(What you will do): The copy must match the data word for word and contain no pictures.
---------- Source data
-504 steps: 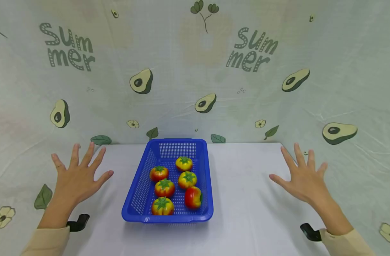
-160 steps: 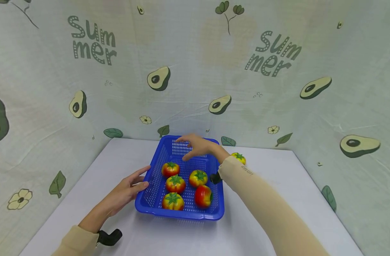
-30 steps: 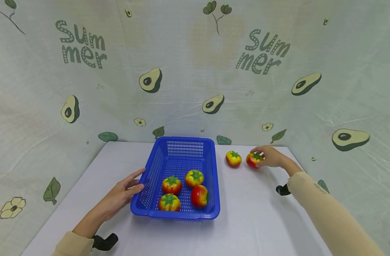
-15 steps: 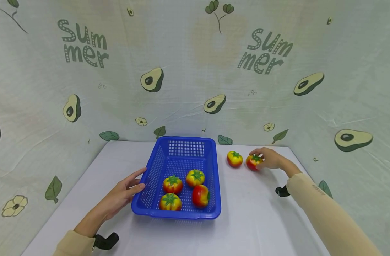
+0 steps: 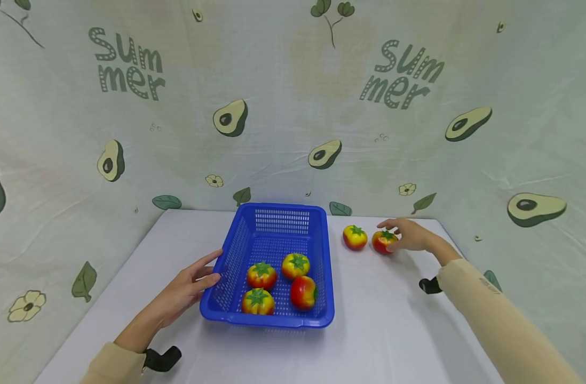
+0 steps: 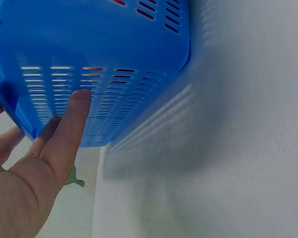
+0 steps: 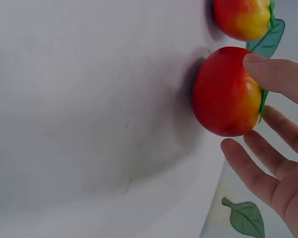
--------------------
(Reply):
-504 steps: 
-160 steps: 
-30 steps: 
-15 steps: 
+0 steps: 
+0 steps: 
+0 steps: 

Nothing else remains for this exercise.